* _Task details_
Retype the listing exactly as it stands, and keep every image out.

══ Given data

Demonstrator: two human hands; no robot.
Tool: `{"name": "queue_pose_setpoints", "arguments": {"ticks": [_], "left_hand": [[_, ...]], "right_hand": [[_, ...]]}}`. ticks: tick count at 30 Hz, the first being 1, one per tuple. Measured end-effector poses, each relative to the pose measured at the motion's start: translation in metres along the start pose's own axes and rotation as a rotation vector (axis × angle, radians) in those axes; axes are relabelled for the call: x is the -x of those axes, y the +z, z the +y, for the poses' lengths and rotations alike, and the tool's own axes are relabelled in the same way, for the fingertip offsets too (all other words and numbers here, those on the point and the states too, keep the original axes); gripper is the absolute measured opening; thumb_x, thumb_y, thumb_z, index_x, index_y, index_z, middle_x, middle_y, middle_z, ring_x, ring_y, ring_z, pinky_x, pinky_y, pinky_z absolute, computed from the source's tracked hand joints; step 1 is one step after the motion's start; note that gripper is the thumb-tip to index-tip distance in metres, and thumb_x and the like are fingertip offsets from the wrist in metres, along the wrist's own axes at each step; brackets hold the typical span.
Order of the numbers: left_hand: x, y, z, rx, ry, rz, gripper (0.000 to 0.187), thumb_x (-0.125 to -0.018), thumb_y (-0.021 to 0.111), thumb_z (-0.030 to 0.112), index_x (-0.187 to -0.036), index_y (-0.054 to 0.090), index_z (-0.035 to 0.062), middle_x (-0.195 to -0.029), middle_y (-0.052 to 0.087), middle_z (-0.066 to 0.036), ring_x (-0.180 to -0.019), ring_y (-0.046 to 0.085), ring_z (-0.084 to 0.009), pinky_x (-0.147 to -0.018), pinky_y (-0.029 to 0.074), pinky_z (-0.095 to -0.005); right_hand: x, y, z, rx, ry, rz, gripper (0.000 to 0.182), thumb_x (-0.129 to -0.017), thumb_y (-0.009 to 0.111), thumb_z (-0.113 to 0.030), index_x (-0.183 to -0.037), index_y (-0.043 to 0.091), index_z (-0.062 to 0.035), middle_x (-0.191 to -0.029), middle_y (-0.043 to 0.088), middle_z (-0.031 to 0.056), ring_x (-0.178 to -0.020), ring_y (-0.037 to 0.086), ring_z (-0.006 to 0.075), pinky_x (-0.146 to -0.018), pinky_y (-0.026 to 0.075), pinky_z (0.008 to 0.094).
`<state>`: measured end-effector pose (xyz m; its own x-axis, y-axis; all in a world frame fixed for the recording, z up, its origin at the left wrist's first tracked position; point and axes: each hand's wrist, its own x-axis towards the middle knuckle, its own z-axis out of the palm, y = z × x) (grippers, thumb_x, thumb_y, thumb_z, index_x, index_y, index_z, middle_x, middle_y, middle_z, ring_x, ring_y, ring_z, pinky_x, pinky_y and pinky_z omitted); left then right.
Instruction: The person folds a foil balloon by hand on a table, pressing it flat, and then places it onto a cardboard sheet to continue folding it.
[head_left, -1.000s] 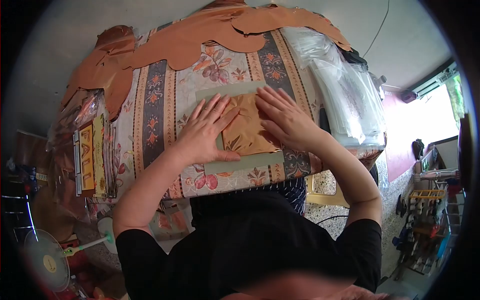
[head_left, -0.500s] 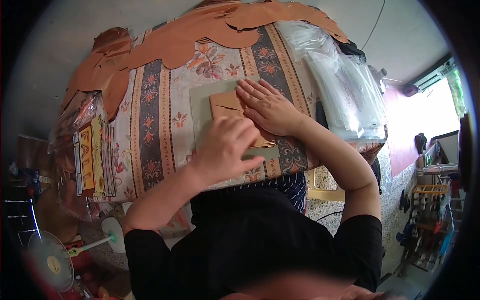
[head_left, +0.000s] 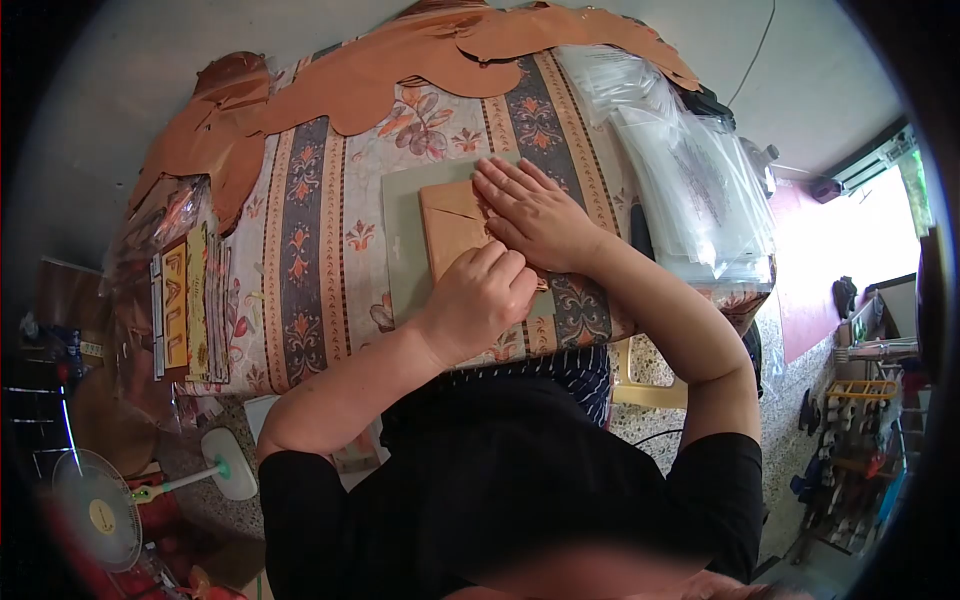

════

* _Reply to the task_
Demonstrator: two human hands; no robot.
Tool: `{"name": "queue_pose_setpoints", "arguments": {"ticks": [_], "left_hand": [[_, ...]], "right_hand": [[_, ...]]}}`. ticks: tick count at 30 Hz, the first being 1, one per tuple. Measured end-effector poses, each relative to the pose measured at the motion's start: translation in metres along the start pose's own axes and rotation as a rotation vector (axis × angle, radians) in those axes; axes are relabelled for the call: x is the -x of those axes, y the +z, z the +y, for the poses' lengths and rotations alike, and the tool's own axes are relabelled in the same way, for the fingertip offsets too (all other words and numbers here, those on the point and the states too, keep the original axes); gripper is the absolute measured opening; thumb_x, thumb_y, thumb_z, index_x, index_y, index_z, middle_x, middle_y, middle_z, ring_x, ring_y, ring_z, pinky_x, pinky_y, pinky_z absolute, computed from the source's tracked hand joints; step 1 is one step after the motion's start; note that gripper is the thumb-tip to index-tip distance in metres, and thumb_x and the like are fingertip offsets from the wrist in metres, along the wrist's own axes at each step; brackets hold the typical span.
Order of the numbers: left_hand: x, y, z, rx, ry, rz, gripper (0.000 to 0.187), thumb_x (-0.125 to -0.018), thumb_y (-0.021 to 0.111), thumb_z (-0.030 to 0.112), index_x (-0.187 to -0.036), index_y (-0.054 to 0.090), index_z (-0.035 to 0.062), middle_x (-0.195 to -0.029), middle_y (-0.052 to 0.087), middle_z (-0.066 to 0.036), ring_x (-0.180 to -0.019), ring_y (-0.046 to 0.085), ring_z (-0.084 to 0.009), pinky_x (-0.147 to -0.018), pinky_y (-0.029 to 0.074), pinky_z (-0.095 to -0.005); right_hand: x, y, z, rx, ry, rz, gripper (0.000 to 0.182), thumb_x (-0.129 to -0.017), thumb_y (-0.009 to 0.111), thumb_z (-0.113 to 0.030), index_x (-0.183 to -0.037), index_y (-0.043 to 0.091), index_z (-0.062 to 0.035), middle_x (-0.191 to -0.029), middle_y (-0.043 to 0.088), middle_z (-0.031 to 0.056), ring_x (-0.178 to -0.020), ring_y (-0.037 to 0.086), ring_z (-0.006 to 0.075), pinky_x (-0.146 to -0.018), pinky_y (-0.026 to 0.075), pinky_z (0.008 to 0.094).
`<state>`: measured end-effector pose (xyz m; its own x-axis, y-axis; all in a world frame fixed for the recording, z up, its origin at the left wrist's first tracked position; point and axes: each hand's wrist, its own x-axis towards the middle knuckle, its own z-axis out of the palm, y = z × x) (grippers, thumb_x, thumb_y, thumb_z, index_x, index_y, index_z, middle_x, middle_y, middle_z, ring_x, ring_y, ring_z, pinky_x, pinky_y and pinky_z omitted); left then right.
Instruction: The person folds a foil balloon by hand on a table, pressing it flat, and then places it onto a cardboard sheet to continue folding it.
[head_left, -1.000s] 
[head_left, -0.500s] 
[head_left, +0.000s] 

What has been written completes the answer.